• Work instructions
In the records that follow, find each line containing "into" and copy it.

--- Given data ---

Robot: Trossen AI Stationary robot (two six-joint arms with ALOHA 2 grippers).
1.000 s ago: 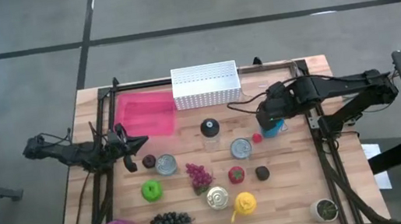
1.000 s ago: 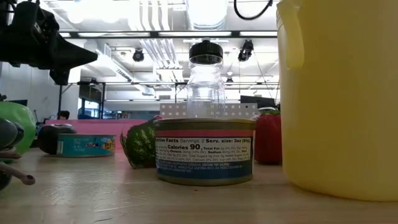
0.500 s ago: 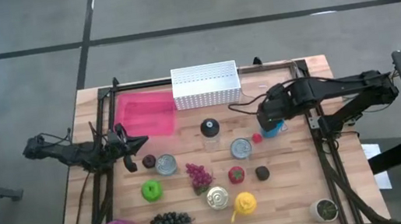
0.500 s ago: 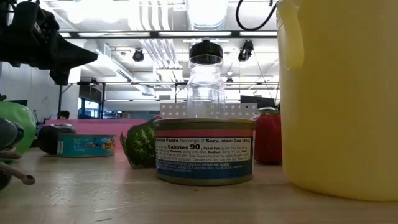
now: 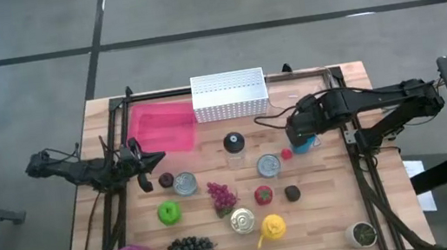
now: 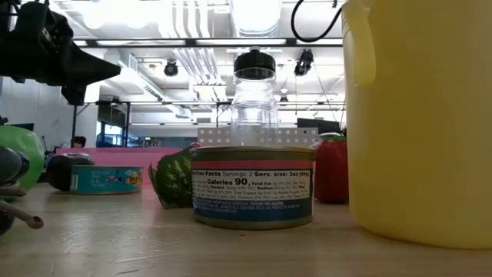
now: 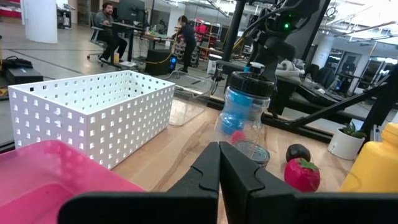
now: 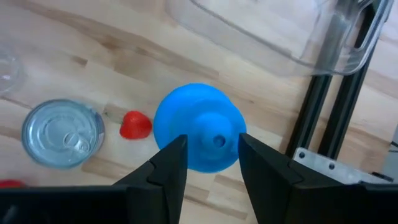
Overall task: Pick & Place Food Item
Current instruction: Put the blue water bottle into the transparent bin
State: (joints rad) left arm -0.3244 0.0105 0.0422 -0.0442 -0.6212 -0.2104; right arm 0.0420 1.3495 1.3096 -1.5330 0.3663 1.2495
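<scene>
A blue round item (image 8: pixel 196 121) with a small knob on top stands on the wooden table near its right side, and also shows in the high view (image 5: pixel 305 142). My right gripper (image 8: pixel 211 155) hangs over it, pointing steeply down. It is open, with one finger over each of two opposite sides. A small red food item (image 8: pixel 135 126) and a tin can (image 8: pixel 62 132) lie just beside it. My left gripper (image 5: pixel 158 159) waits shut and level at the table's left, holding nothing. My right gripper comes at the blue item from above, its fingers (image 8: pixel 169 163) straddling the knobbed top (image 8: pixel 217 140). Whether the fingers touch the item I cannot tell. The item stands upright on the table.
A clear container (image 8: pixel 280 31) lies just beyond the blue item, by the black frame rail (image 8: pixel 323 106). A white basket (image 5: pixel 229 94) and pink tray (image 5: pixel 161 127) sit at the far edge. A clear bottle (image 5: pixel 233 145), cans, grapes and toy fruit fill the middle.
</scene>
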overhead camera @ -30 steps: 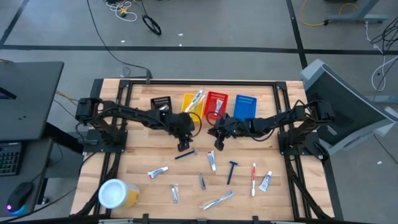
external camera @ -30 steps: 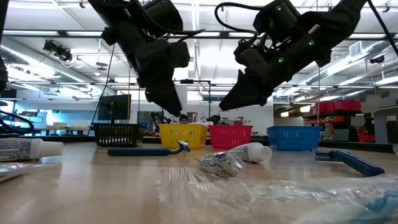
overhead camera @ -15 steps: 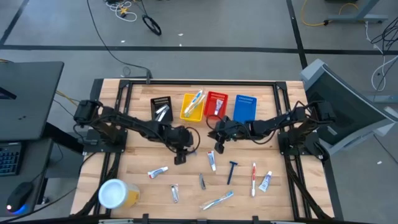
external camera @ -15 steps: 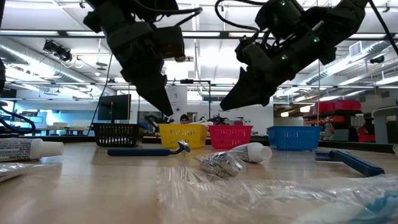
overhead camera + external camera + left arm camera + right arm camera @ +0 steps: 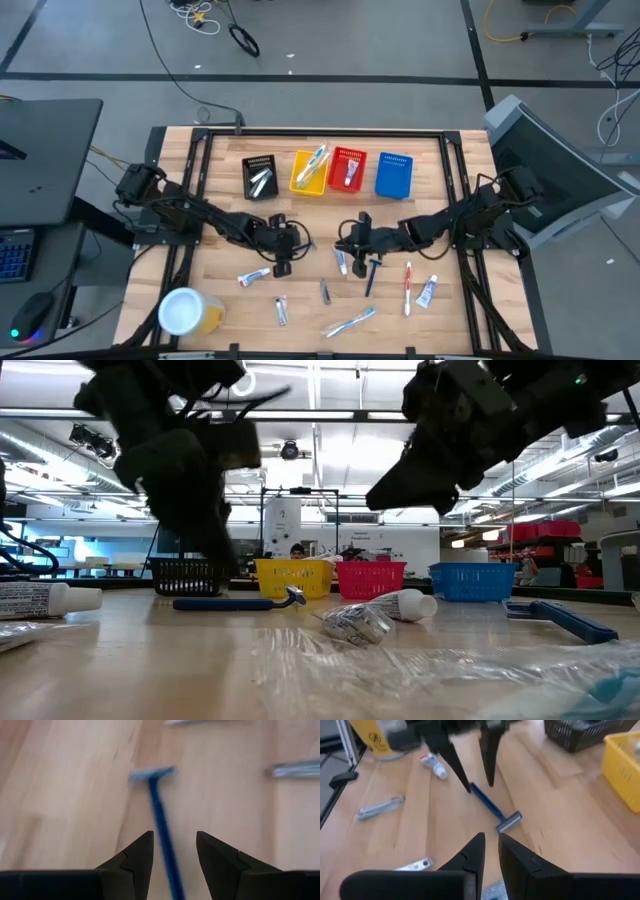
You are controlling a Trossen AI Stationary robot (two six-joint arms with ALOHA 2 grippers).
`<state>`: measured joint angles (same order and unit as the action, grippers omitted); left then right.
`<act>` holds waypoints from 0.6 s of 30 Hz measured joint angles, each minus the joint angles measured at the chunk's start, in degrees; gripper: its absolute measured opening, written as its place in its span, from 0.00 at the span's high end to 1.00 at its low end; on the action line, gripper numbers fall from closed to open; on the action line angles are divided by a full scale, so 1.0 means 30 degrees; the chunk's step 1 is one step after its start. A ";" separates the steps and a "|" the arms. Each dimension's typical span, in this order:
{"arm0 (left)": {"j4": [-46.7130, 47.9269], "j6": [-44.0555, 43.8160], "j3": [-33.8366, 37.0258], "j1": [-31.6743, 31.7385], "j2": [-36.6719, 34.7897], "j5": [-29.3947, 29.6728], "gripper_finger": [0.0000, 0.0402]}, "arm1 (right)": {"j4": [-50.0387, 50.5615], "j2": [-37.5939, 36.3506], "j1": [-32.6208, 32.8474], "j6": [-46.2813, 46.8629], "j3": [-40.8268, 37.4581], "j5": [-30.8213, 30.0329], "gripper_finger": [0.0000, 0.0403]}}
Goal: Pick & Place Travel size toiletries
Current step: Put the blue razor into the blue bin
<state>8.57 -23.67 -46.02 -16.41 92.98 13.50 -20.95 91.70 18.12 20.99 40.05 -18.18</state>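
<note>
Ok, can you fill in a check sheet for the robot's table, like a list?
Surface: light wooden table.
Job's things: blue-handled plastic razor under the left gripper; small white tubes, slim toothbrushes and silvery packets lie loose; some sit in the row of small plastic baskets.
Clutter: yellow tub with white lid near the table's left edge.
Grippers: left gripper, jaws open astride the razor's handle; right gripper hovers close by, holding nothing.
Cables: black cables on the floor beyond the table.
Surroundings: dark desk, grey monitor.
</note>
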 joint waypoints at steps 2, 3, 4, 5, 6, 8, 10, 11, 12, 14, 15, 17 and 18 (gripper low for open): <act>-0.0987 -0.0692 0.0702 -0.0053 0.0003 0.0116 0.61 | -0.0370 0.0000 0.0400 0.0057 0.0000 -0.0920 0.84; -0.1586 -0.0996 0.1034 -0.0057 0.0003 0.0090 0.61 | -0.0448 0.0000 0.0552 0.0058 0.0000 -0.1307 0.84; -0.2135 -0.1132 0.1388 -0.0057 0.0003 0.0033 0.61 | -0.0467 0.0000 0.0676 0.0067 0.0000 -0.1659 0.84; -0.2568 -0.1239 0.1749 -0.0057 0.0003 -0.0015 0.61 | -0.0473 0.0000 0.0765 0.0181 0.0000 -0.1989 0.84; -0.3046 -0.1334 0.2114 -0.0057 0.0003 -0.0021 0.61 | -0.0518 0.0000 0.0818 0.0297 0.0000 -0.2284 0.84; -0.4072 -0.1324 0.2790 -0.0057 0.0003 0.0007 0.61 | -0.0532 0.0000 0.0871 0.0358 0.0000 -0.2586 0.84; -0.4663 -0.1254 0.3323 -0.0057 0.0003 0.0006 0.62 | -0.0528 0.0000 0.0865 0.0354 0.0000 -0.2597 0.84; -0.4770 -0.1246 0.3552 -0.0057 0.0003 0.0018 0.63 | -0.0532 0.0000 0.0864 0.0354 0.0000 -0.2598 0.84; -0.5012 -0.1219 0.3790 -0.0057 -0.0002 0.0074 0.64 | -0.0525 0.0000 0.0864 0.0351 0.0000 -0.2591 0.84; -0.5473 -0.1169 0.4151 -0.0072 -0.0011 0.0303 0.68 | -0.0529 0.0000 0.0849 0.0269 0.0000 -0.2595 0.84; -0.5533 -0.1157 0.4224 -0.0072 -0.0029 0.0352 0.70 | -0.0525 0.0000 0.0839 0.0260 0.0000 -0.2591 0.84; -0.5519 -0.1157 0.4254 -0.0057 -0.0033 0.0385 0.75 | -0.0525 0.0000 0.0837 0.0228 0.0000 -0.2591 0.84; -0.5530 -0.1157 0.4264 -0.0057 -0.0033 0.0411 0.78 | -0.0525 0.0000 0.0837 0.0204 0.0000 -0.2591 0.84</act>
<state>-8.02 -27.14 -33.23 -16.58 92.88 14.73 -22.52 91.70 20.63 21.60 40.05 -25.96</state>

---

• Response to this task
Current instruction: Put the blue water bottle into the transparent bin
Current step: Put the blue razor into the blue bin

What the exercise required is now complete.